Task prompt: Exactly the lines from the one holding "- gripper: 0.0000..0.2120" through the end of the material below must be printed, nothing more, and the pictures must be dropped.

Data for this exercise:
------------

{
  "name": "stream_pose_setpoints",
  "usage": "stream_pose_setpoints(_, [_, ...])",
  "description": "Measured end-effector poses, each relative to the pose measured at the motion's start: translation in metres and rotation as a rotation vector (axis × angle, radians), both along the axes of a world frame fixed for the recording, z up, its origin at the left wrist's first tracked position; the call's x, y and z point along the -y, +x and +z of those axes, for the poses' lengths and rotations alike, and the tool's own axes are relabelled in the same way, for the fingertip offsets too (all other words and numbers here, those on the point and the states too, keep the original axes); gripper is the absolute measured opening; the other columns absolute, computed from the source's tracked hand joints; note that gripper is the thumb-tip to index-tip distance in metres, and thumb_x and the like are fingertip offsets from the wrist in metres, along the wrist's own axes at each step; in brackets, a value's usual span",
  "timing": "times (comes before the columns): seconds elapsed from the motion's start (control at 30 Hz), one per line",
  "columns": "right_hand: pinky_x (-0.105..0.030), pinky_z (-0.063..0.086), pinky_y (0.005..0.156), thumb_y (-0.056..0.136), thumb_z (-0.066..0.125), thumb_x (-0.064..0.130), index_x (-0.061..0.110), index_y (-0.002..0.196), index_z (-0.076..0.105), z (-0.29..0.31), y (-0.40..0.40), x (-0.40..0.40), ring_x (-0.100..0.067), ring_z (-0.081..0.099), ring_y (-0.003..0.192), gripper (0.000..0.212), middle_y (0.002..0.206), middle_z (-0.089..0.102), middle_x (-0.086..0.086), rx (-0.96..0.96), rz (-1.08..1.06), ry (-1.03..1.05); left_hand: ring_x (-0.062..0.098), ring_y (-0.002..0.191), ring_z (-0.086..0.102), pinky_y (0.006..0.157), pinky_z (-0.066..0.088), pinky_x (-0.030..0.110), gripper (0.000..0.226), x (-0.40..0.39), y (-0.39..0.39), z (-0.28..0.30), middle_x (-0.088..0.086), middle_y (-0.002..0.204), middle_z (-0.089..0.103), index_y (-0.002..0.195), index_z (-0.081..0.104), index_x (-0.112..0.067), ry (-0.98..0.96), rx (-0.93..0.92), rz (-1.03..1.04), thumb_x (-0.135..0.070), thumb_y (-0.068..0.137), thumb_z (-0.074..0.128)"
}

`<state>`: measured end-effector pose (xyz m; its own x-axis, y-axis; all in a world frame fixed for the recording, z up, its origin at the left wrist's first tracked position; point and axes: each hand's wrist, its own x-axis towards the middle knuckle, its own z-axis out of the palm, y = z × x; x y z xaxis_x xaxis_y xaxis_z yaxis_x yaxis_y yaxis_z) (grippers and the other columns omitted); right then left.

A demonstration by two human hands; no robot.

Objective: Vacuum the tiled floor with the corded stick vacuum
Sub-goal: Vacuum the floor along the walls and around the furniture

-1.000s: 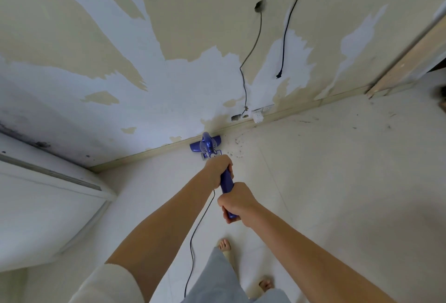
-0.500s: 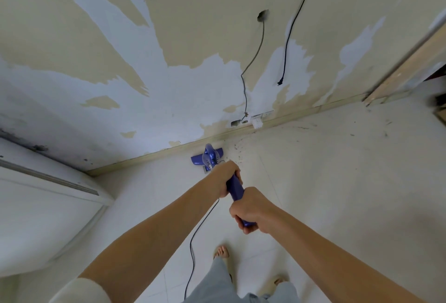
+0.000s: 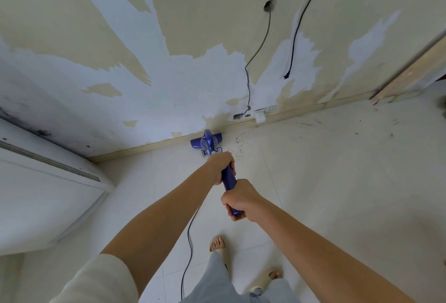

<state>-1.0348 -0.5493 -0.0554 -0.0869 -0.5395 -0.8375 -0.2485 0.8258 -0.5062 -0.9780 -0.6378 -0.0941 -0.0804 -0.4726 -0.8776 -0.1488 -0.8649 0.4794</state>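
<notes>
A blue corded stick vacuum (image 3: 207, 143) stands on the pale tiled floor (image 3: 337, 182), its head against the skirting board. My left hand (image 3: 220, 165) grips the blue handle higher up the stick, close to the motor body. My right hand (image 3: 237, 198) grips the handle's near end, just below the left hand. The vacuum's black cord (image 3: 188, 242) trails down from under my hands past my feet. Dark specks of dirt (image 3: 237, 150) lie on the tiles just right of the vacuum head.
A peeling wall (image 3: 169, 73) rises ahead, with a grey wire (image 3: 253, 61) and a black cable (image 3: 295, 37) hanging down it to a white socket (image 3: 260, 117). A white appliance (image 3: 36, 189) fills the left side. A wooden door frame (image 3: 410, 75) is at right.
The vacuum head was pulled a little off the skirting, then pushed forward against it again. Both hands keep their grip on the handle throughout.
</notes>
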Motion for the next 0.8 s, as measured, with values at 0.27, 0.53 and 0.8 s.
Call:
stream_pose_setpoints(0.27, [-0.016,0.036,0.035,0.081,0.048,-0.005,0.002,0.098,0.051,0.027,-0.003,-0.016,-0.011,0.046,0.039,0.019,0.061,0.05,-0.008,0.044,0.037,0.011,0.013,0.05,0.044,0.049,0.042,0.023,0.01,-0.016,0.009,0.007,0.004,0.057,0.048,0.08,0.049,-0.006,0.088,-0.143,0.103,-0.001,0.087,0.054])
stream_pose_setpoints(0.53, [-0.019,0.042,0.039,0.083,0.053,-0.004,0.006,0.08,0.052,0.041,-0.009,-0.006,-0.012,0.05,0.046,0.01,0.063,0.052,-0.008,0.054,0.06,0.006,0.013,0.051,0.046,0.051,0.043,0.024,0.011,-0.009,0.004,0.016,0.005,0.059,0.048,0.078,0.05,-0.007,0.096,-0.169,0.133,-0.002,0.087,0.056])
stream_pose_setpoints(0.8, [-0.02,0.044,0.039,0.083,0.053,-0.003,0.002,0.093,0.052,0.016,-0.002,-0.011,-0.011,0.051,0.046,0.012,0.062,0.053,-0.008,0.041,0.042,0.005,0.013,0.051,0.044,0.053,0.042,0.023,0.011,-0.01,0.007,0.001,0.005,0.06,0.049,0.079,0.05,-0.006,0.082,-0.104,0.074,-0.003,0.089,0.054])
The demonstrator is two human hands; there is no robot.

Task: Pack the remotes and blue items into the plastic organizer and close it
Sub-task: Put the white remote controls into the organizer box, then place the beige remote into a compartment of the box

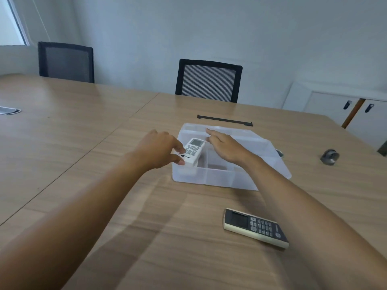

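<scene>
A clear plastic organizer (213, 178) with inner dividers stands open on the wooden table, its lid (261, 143) tilted back to the right. My left hand (157, 151) grips the near end of a white remote (193, 150) that lies slanted over the organizer's left compartment. Over the box's middle my right hand (226, 147) hovers with flat, spread fingers pointing at the far rim, holding nothing. A second remote (255, 227), cream with a dark face, lies on the table in front of the organizer. I see no blue items.
A black strip (225, 120) lies behind the organizer. A small grey rounded object (329, 156) sits at the right. Two black mesh chairs (209, 80) stand at the table's far side, and a white cabinet (335, 109) is beyond the right edge.
</scene>
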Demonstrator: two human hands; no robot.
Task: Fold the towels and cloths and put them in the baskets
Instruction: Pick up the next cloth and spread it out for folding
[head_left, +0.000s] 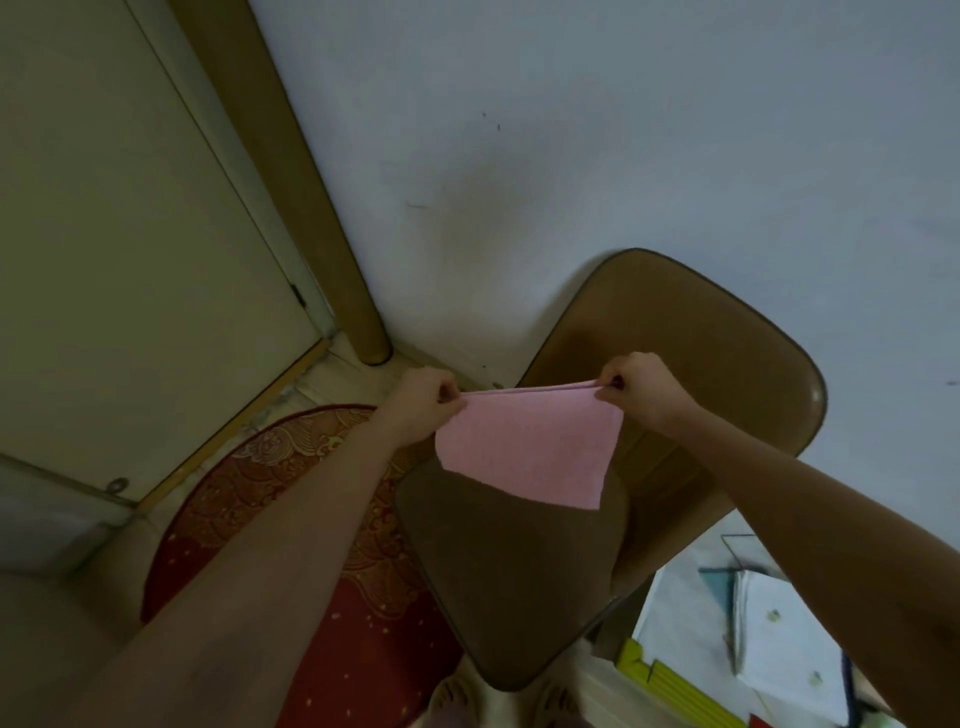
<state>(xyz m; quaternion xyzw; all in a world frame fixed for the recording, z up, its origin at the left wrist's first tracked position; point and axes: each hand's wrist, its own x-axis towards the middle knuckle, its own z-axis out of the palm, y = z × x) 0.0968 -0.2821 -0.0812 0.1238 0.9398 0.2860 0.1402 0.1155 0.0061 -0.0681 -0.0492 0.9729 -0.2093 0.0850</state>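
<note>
red rug (311, 545) at eight o'clock, left hand (423, 400) pinching the pink cloth (530, 447) by its top corner, cloth hanging doubled over the brown chair (675, 332) dead centre, right hand (636, 387) at three o'clock pinching the other corner.

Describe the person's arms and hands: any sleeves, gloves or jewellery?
Both forearms are bare as far as the frame shows, with no sleeves in view. The left hand and right hand wear no gloves. No watch, bracelet or ring is visible on either.
</note>
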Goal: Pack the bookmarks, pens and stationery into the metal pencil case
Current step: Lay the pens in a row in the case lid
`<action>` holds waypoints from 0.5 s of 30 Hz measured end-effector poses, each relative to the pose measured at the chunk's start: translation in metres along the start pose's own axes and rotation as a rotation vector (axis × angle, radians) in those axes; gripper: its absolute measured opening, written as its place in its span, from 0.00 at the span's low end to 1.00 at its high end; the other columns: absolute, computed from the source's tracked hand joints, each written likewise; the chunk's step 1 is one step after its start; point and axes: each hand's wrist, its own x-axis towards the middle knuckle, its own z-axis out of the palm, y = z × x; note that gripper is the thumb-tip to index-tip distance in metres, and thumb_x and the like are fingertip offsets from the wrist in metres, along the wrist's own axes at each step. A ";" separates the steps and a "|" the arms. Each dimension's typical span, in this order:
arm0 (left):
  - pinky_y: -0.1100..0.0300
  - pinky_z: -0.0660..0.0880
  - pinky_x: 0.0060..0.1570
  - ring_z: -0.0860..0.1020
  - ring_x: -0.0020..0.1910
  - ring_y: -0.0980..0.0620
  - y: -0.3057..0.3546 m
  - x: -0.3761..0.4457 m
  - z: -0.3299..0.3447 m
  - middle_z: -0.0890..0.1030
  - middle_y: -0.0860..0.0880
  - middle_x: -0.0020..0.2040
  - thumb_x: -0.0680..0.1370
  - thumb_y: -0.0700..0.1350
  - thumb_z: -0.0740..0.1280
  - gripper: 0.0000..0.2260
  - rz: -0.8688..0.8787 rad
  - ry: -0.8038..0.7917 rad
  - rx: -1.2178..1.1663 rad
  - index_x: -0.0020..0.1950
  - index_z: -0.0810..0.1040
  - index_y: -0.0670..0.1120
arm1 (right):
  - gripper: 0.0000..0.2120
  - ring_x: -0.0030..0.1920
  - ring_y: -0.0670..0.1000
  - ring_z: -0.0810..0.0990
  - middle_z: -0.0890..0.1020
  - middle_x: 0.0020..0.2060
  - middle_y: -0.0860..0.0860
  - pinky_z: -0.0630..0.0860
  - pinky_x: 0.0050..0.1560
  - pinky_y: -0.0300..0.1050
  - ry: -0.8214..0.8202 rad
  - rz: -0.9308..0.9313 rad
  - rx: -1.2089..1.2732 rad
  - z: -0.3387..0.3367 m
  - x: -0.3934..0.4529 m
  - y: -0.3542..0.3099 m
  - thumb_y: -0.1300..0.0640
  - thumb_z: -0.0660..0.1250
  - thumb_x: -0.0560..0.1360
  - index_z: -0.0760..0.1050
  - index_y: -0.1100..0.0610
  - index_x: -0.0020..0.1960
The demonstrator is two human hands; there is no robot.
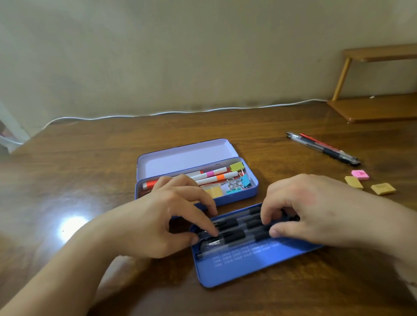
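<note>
A blue metal pencil case lies open mid-table, its pale lid tipped back. Inside it are white markers with pink and orange bands, binder clips and yellow sticky tabs. In front of it sits a blue tray with several black-grip pens lying along it. My left hand pinches the pens' left ends. My right hand rests its fingertips on their right ends.
Two loose pens, one black and one red, lie at the right. Near them are a pink eraser and two yellow pieces. A wooden shelf stands at the back right. A white cable runs along the wall.
</note>
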 end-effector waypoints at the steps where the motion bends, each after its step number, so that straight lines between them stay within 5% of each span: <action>1: 0.60 0.58 0.63 0.66 0.65 0.58 0.000 0.000 0.000 0.73 0.66 0.62 0.74 0.49 0.71 0.13 0.001 0.003 0.000 0.55 0.82 0.65 | 0.09 0.46 0.39 0.74 0.76 0.45 0.37 0.73 0.44 0.36 0.004 -0.004 -0.007 0.001 0.000 0.000 0.40 0.67 0.73 0.76 0.39 0.52; 15: 0.53 0.63 0.65 0.67 0.66 0.57 -0.002 0.001 0.003 0.74 0.67 0.62 0.72 0.57 0.73 0.09 0.002 0.063 0.013 0.52 0.83 0.63 | 0.09 0.44 0.40 0.74 0.76 0.42 0.38 0.74 0.43 0.38 -0.002 0.067 0.017 -0.002 0.000 0.005 0.39 0.67 0.72 0.74 0.40 0.50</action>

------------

Answer space:
  - gripper: 0.0000..0.2120
  - ring_x: -0.0030..0.1920
  - ring_y: -0.0670..0.1000
  - ring_z: -0.0810..0.0990
  - middle_z: -0.0890..0.1020
  - middle_x: 0.0020..0.2060
  - middle_y: -0.0860..0.0860
  - pinky_z: -0.0630..0.0860
  - pinky_x: 0.0050..0.1560
  - pinky_y: -0.0300..0.1050
  - ry: -0.8214..0.8202 rad
  - rz: -0.9308..0.9313 rad
  - rx: -1.2089..1.2732 rad
  - z: -0.3387..0.3367 m
  - x: -0.3934..0.4529 m
  - y: -0.3542..0.3099 m
  - thumb_y: -0.1300..0.0640
  - thumb_z: -0.0660..0.1250
  - thumb_x: -0.0560..0.1360
  - index_z: -0.0760..0.1050
  - index_y: -0.1100..0.0610
  - index_x: -0.0020..0.1960
The demonstrator is two human hands; there is no robot.
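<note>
A blue metal pencil case lies open mid-table, its pale lid tipped back. Inside it are white markers with pink and orange bands, binder clips and yellow sticky tabs. In front of it sits a blue tray with several black-grip pens lying along it. My left hand pinches the pens' left ends. My right hand rests its fingertips on their right ends.
Two loose pens, one black and one red, lie at the right. Near them are a pink eraser and two yellow pieces. A wooden shelf stands at the back right. A white cable runs along the wall.
</note>
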 end-effector waypoints at the steps where the motion bends, each after its step number, so that straight lines between them stay within 5% of each span: <action>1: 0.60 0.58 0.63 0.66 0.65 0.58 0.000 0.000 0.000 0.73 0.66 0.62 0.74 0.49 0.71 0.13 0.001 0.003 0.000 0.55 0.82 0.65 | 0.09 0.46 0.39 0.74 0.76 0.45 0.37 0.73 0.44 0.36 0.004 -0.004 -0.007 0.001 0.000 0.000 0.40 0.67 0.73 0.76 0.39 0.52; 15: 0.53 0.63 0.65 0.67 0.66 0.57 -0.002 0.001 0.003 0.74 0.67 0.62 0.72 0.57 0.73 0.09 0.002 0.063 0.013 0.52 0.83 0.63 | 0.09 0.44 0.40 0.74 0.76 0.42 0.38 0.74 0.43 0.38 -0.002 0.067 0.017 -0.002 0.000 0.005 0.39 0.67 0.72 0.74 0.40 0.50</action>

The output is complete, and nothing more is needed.